Identità e ruolo che questa scuola si è conquistata sul campo, attraverso l'impegno dei suoi operatori e grazie a un lavoro costante, quotidiano di elaborazione, ricerca, sperimentazione . E va anche considerato quanto una forte domanda sociale, che non sempre è solo richiesta di custodia, ma sempre più spesso richiesta di qualità, abbia giocato nell'estensione del servizio e nella diffusione delle sue migliori esperienze.
Un dato è certo, e ce lo riferisce il sottosegretario alla Pubblica Istruzione Nadia Masini: in questi anni c'è stato un forte impegno dello Stato verso questa scuola. Ormai circa 97 bambini su 100 frequentano la scuola dell'infanzia e di essi il 58% la scuola statale, il 15% la scuola dell'Ente locale, il 27% una scuola privata.
Sarà perciò necessario chiarire il rapporto con la scuola privata, nata in assenza o, come in altre fasce scolastiche, spesso per colmare le inadempienze del sistema pubblico statale. E questo chiarimento non potrà che passare attraverso una legge di parità che definisca diritti e doveri della scuola non statale e permetta alle regioni di legiferare all'interno di norme trasparenti, vincoli precisi e nel rispetto del dettato costituzionale.
Una scuola dunque che può e vuole contare nella costruzione delle riforme.

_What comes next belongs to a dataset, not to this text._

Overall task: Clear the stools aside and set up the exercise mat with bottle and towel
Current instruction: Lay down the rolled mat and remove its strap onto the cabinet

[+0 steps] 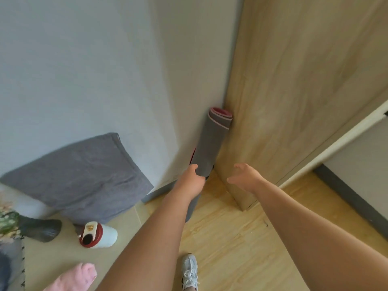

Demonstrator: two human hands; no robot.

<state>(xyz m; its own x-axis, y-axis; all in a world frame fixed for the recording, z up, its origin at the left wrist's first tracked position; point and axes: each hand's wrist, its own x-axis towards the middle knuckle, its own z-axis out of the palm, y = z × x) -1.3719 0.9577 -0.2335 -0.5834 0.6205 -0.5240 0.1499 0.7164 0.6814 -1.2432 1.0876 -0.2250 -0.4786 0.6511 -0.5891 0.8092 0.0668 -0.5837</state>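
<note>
1. Head view, far left: a pink towel [73, 277] shows at the bottom edge. A red-lidded white bottle [98, 235] sits on the floor near a grey cushion [79, 175] propped against the wall.
2. Centre: the left hand [190, 179] wraps around the rolled exercise mat [212, 143], which stands in the corner by a wooden panel [294, 101], probably stored there to save floor.
3. Right: the right hand [244, 177] hovers beside it, fingers spread, holding nothing, likely ready to steady the roll.

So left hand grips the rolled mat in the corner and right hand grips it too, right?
Not quite. The left hand does grip the rolled mat in the corner, but the right hand is open beside it, fingers spread, holding nothing. The head view shows it.
</note>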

Nel testo sul riordino dei cicli la scuola dell'infanzia è chiamata col suo nome, appunto. Ma c'è un problema irrisolto in quel testo o almeno rimandato: la questione dell'obbligo. Siamo convinti che l'obbligo di dieci anni previsto dalla legge n. 9 del '99, di nove anni solo in via transitoria, dovrebbe essere speso nell'ultimo anno della scuola dell'infanzia. Non certo per spezzare la triennalità del percorso, ma per ribadire il ruolo , la funzione di questa scuola, la sua specificità all'interno del percorso d'istruzione. Certo, l'obbligo deve essere soprattutto obbligo dello Stato nel garantire la generalizzazione dell'offerta.
Le esperienze eccellenti di questa scuola possono dire molto sul terreno dell'autonomia, anche alle altre fasce scolastiche.
Ma le esperienze eccellenti non sono, appunto, norma e c'è ancora molta strada da fare per illuminare le tante zone grigie, che richiedono impegno, attenzione, investimenti.
Accanto all'impegno espresso pubblicamente dal ministro su questo terreno (generalizzare l'offerta e garantirne la qualità), l'impegno di tanti, in primo luogo le operatrici e gli operatori, il Coordinamento nazionale per le politiche dell' infanzia e della sua scuola, i sindacati, le associazioni professionali, il mondo della ricerca.
Diversi e importanti sono gli appuntamenti nei prossimi giorni e mesi e ci piacerebbe però che nel parlare di infanzia, di diritti, di identità e di futuro uscissimo dalla nostra impotenza nei confronti di quelle bambine e bambini, feriti e dimenticati, coinvolti, a pochi passi da noi, in una guerra atroce di cui nessuno potrà loro spiegare le ragioni.